[Items from a data source]
- Opening Delimiter -

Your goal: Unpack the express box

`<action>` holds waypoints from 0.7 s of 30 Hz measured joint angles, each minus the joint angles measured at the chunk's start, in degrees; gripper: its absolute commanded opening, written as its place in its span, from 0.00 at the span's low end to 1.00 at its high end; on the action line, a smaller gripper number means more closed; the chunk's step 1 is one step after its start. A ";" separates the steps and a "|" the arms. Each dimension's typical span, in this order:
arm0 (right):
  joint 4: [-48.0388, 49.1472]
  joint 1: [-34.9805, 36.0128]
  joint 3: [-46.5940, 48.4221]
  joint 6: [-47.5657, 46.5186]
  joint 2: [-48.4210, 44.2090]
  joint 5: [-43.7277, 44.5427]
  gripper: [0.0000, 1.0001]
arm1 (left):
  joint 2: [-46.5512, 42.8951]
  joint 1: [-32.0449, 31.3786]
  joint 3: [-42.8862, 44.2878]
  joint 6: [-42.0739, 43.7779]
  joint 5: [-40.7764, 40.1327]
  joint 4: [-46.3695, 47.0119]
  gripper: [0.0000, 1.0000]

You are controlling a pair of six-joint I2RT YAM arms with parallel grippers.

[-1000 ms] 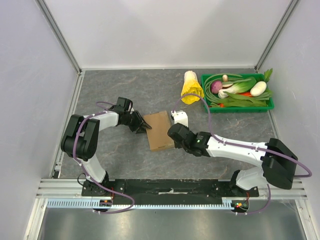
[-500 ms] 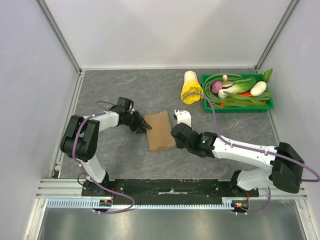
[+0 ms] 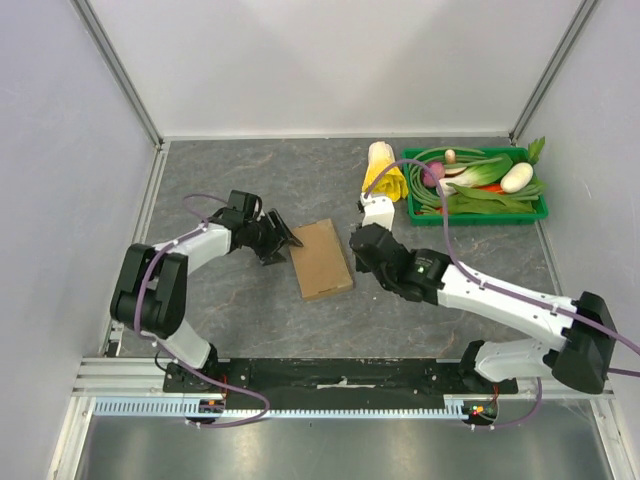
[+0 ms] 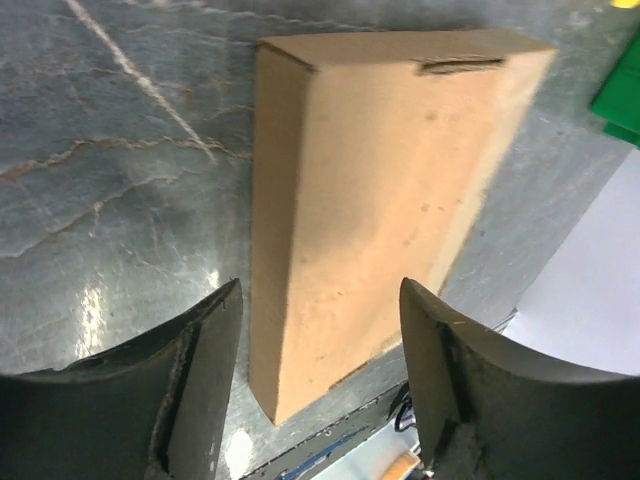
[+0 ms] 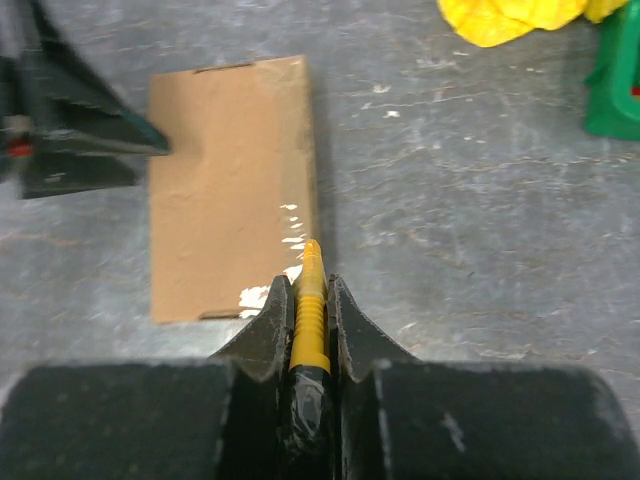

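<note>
Small flat brown cardboard express box lying closed on grey worktop, between both end effectors. Left end effector hovering, fingers apart, box just ahead, ungripped. Right end effector clamping slim yellow ribbed tool, tip beside box edge. Flap unopened, nothing out: unpacking barely starting.

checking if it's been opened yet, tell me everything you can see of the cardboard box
The cardboard box is flat, plain brown and unmarked, its lid closed, with tab slots at the short ends. It lies flat on the grey table between the arms. The open left pincer sits at one end; contact is unclear. The right pincer holds a yellow tool tipped at its long edge.
</note>
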 measured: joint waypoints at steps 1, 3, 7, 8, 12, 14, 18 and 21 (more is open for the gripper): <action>-0.02 -1.25 0.09 -0.57 0.76 0.22 0.00 | -1.27 0.00 0.00 0.59 -0.37 -0.20 0.72; -0.02 -3.69 0.35 -1.86 3.39 0.42 0.00 | -4.24 0.00 0.02 2.03 -0.94 -0.85 0.72; -0.17 -6.56 1.20 -4.17 11.26 -0.35 0.00 | -9.01 0.00 0.02 4.55 -2.45 -3.54 0.69; -0.44 -6.62 1.44 -4.50 12.92 -0.81 0.00 | -9.92 0.00 0.00 5.03 -3.02 -4.37 0.68; -1.68 -6.58 2.86 -4.76 18.29 -4.39 0.00 | -14.10 0.00 -1.51 6.78 -6.88 -8.92 0.65; -2.03 -6.38 3.15 -4.74 19.04 -6.08 0.00 | -16.20 0.00 -3.10 7.50 -8.81 -10.91 0.64; -2.58 -5.35 4.66 -4.74 19.43 -9.44 0.00 | -20.44 0.00 -5.86 8.44 -12.00 -15.65 0.61; -2.60 -4.39 6.51 -4.70 19.69 -12.70 0.00 | -22.80 0.00 -7.48 8.63 -12.90 -17.35 0.59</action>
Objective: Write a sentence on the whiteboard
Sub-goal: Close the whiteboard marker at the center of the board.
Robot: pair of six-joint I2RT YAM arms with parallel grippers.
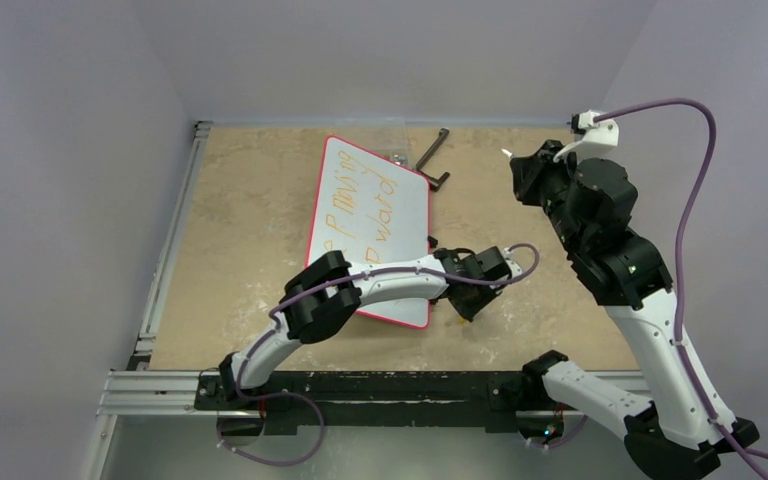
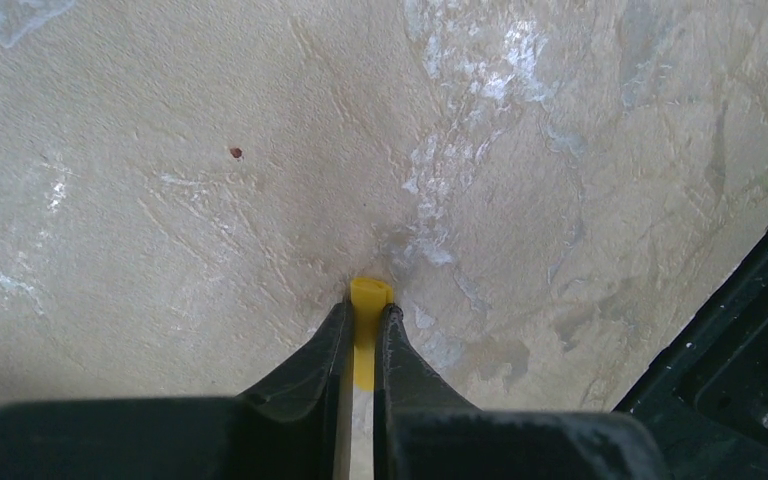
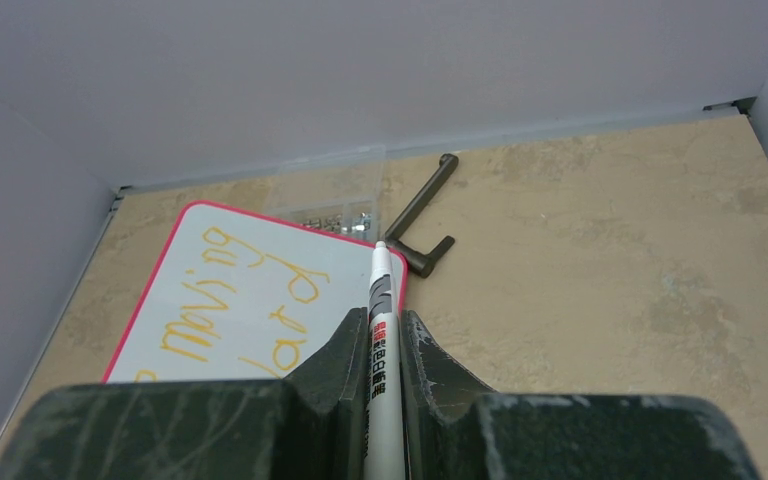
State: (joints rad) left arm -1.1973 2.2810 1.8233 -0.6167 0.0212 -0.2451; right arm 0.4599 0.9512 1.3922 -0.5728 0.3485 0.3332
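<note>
Lift left gripper, pinched on likely yellow cap off five-o'clock corner of whiteboard, toward two o'clock; seat squarely over tip of marker pen clamped in right gripper.

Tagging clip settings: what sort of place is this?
Probably a lab robot test cell: bare walls box in the table; left arm and right arm mount on a rail at its near edge.
</note>
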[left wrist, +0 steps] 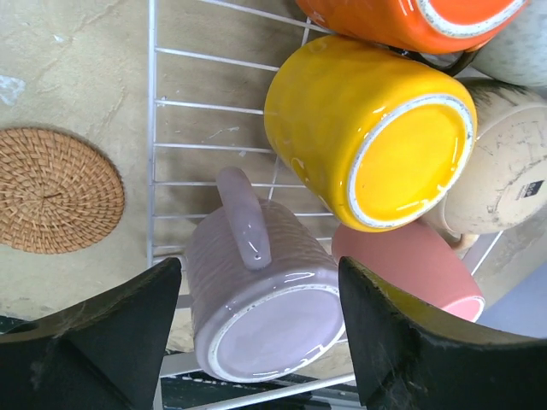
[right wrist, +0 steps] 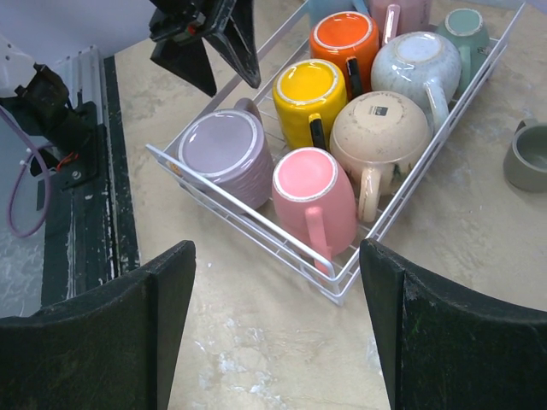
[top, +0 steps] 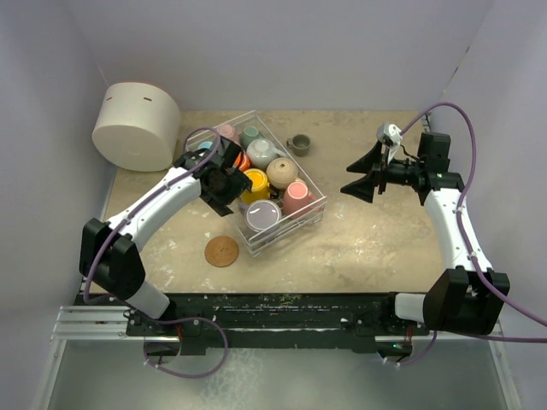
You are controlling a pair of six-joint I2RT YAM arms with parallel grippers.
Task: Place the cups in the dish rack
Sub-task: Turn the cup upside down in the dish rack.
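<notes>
The left gripper [left wrist: 256,282] hangs wide open and empty over the lilac mug [left wrist: 265,329]. The mug stands base-up in the near corner of the dish rack [right wrist: 239,218], its handle turned inward. The rack's long axis runs diagonally, far-left to near-right. The right gripper [top: 358,175], also wide and empty, hovers well apart.

Your dish rack [top: 295,232] sits central, mugs [top: 282,172] packed inside; a small cup [top: 298,145] stands right of its far end, the coaster [top: 221,251] near-left of it, the cylindrical container [top: 137,125] back left.
</notes>
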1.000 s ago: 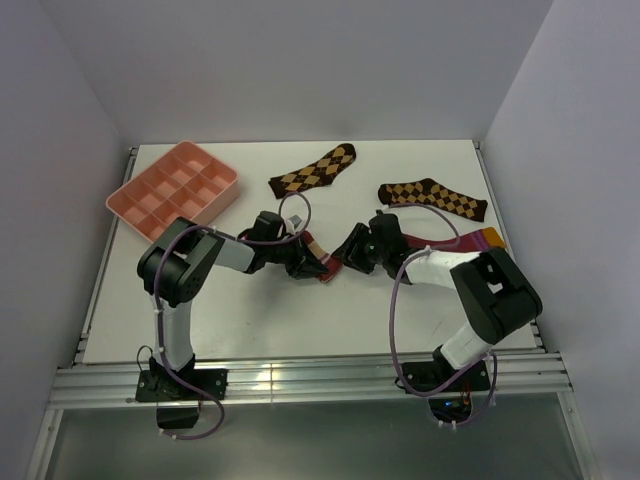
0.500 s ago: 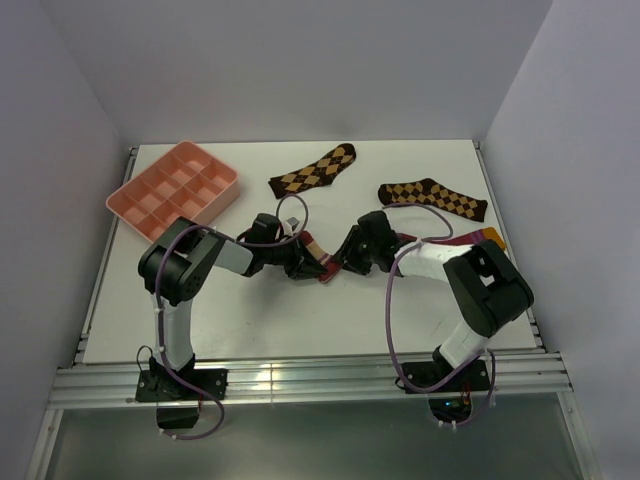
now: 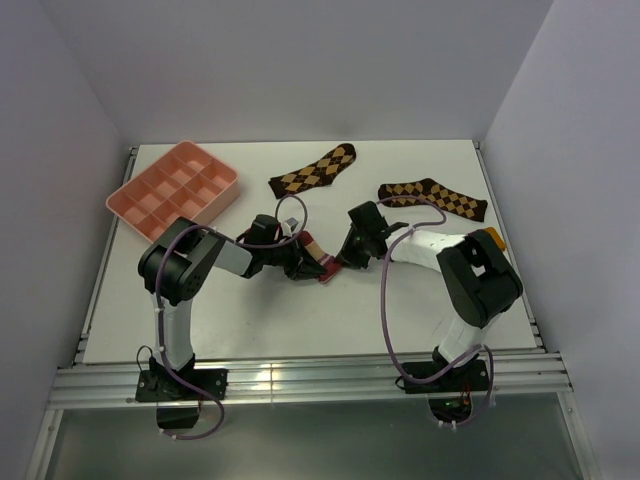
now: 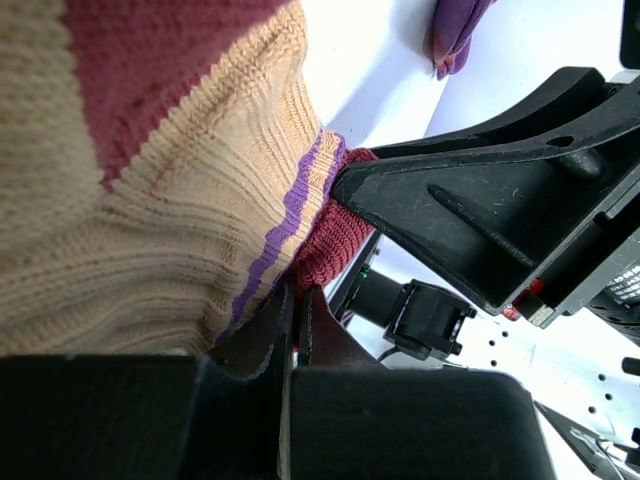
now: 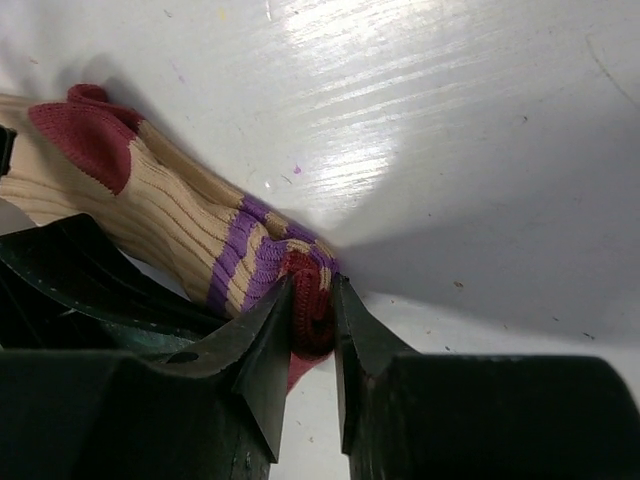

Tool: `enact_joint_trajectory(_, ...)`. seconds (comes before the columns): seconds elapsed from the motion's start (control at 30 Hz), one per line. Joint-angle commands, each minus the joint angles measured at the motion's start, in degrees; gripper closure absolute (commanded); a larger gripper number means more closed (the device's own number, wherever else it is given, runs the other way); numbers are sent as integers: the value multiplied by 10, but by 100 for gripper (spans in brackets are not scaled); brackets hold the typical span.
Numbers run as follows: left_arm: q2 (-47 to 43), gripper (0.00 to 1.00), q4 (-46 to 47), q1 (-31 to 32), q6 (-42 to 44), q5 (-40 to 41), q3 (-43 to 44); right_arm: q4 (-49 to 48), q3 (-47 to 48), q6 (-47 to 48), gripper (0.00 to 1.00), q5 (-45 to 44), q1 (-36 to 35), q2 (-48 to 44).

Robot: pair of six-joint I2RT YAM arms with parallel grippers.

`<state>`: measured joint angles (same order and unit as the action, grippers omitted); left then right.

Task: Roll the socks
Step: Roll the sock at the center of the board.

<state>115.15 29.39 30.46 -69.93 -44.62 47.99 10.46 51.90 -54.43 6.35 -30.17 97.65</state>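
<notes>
The tan sock (image 3: 318,258) lies bunched at mid-table between my two grippers. Its maroon patch, purple stripes and maroon cuff (image 5: 310,300) show clearly in the right wrist view. My left gripper (image 3: 300,262) is shut on the tan sock (image 4: 200,200), pinching fabric near the cuff at its fingertips (image 4: 284,310). My right gripper (image 5: 312,295) is shut on the cuff from the other side. The crimson sock is mostly hidden under my right arm. Only its orange cuff (image 3: 492,237) and purple toe (image 4: 452,35) show.
A pink compartment tray (image 3: 172,190) stands at the back left. Two dark brown argyle socks (image 3: 313,170) (image 3: 432,198) lie along the back of the table. White walls close in both sides, and a metal rail runs along the near edge.
My right gripper has slid left to the tan sock's cuff and closed its jaws on it. The left gripper has stayed shut and in place.
</notes>
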Motion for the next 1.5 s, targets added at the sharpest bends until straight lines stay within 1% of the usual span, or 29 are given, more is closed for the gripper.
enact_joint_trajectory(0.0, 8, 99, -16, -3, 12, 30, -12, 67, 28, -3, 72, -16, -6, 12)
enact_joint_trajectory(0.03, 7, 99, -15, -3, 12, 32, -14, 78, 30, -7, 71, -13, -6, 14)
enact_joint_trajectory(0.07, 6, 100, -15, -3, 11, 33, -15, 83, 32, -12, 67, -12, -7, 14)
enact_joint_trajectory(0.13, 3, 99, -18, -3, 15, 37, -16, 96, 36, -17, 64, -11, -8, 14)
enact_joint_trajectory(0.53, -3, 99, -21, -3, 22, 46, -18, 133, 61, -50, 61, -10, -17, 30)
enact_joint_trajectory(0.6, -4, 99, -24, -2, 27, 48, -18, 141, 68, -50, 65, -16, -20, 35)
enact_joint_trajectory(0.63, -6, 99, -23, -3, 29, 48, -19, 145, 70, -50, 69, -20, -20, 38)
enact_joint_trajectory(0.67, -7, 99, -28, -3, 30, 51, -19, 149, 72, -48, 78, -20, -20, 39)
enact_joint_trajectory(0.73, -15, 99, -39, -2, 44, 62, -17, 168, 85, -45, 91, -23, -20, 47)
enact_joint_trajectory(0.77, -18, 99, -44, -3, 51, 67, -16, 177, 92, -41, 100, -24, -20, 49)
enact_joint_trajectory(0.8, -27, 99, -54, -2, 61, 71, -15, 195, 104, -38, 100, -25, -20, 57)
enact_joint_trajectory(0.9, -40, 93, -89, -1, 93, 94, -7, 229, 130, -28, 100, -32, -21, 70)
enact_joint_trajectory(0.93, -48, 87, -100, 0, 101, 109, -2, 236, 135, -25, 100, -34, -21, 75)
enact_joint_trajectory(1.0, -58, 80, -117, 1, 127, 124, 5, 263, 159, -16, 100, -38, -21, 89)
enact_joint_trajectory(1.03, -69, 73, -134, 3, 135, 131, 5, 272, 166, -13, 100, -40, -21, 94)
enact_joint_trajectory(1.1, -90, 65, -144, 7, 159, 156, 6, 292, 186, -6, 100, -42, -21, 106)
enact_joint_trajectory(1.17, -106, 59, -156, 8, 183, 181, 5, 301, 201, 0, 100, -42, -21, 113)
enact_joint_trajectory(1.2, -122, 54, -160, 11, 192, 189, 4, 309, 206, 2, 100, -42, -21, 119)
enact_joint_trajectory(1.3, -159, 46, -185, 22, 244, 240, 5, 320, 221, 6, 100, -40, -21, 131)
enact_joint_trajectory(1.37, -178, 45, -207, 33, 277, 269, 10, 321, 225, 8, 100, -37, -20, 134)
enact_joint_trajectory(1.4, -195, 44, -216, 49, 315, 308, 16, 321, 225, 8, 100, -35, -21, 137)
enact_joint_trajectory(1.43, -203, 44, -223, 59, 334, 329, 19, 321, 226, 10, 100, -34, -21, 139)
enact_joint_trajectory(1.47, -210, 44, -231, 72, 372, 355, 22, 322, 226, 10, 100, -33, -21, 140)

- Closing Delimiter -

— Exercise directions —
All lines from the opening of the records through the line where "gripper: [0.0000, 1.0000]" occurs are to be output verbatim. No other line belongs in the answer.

— Completed task —
Your goal: Unpack the express box

`<action>` holds waypoints from 0.7 s of 30 Hz measured joint angles, each minus the joint angles measured at the chunk's start, in degrees; gripper: its absolute commanded opening, written as its place in its span, from 0.00 at the span's low end to 1.00 at its high end; on the action line, a smaller gripper number means more closed; the chunk's step 1 is one step after its start. A ";" separates the steps and a "|" the arms. Each dimension's typical span, in this order:
arm0 (right):
  joint 4: [-48.0388, 49.1472]
  joint 1: [-34.9805, 36.0128]
  joint 3: [-46.5940, 48.4221]
  joint 6: [-47.5657, 46.5186]
  joint 2: [-48.4210, 44.2090]
  joint 5: [-43.7277, 44.5427]
  gripper: [0.0000, 1.0001]
arm1 (left):
  joint 2: [-46.5512, 42.8951]
  joint 1: [-32.0449, 31.3786]
  joint 3: [-42.8862, 44.2878]
  joint 6: [-42.0739, 43.7779]
  joint 5: [-40.7764, 40.1327]
  joint 4: [-46.3695, 47.0119]
  gripper: [0.0000, 1.0000]

The output shown is complete.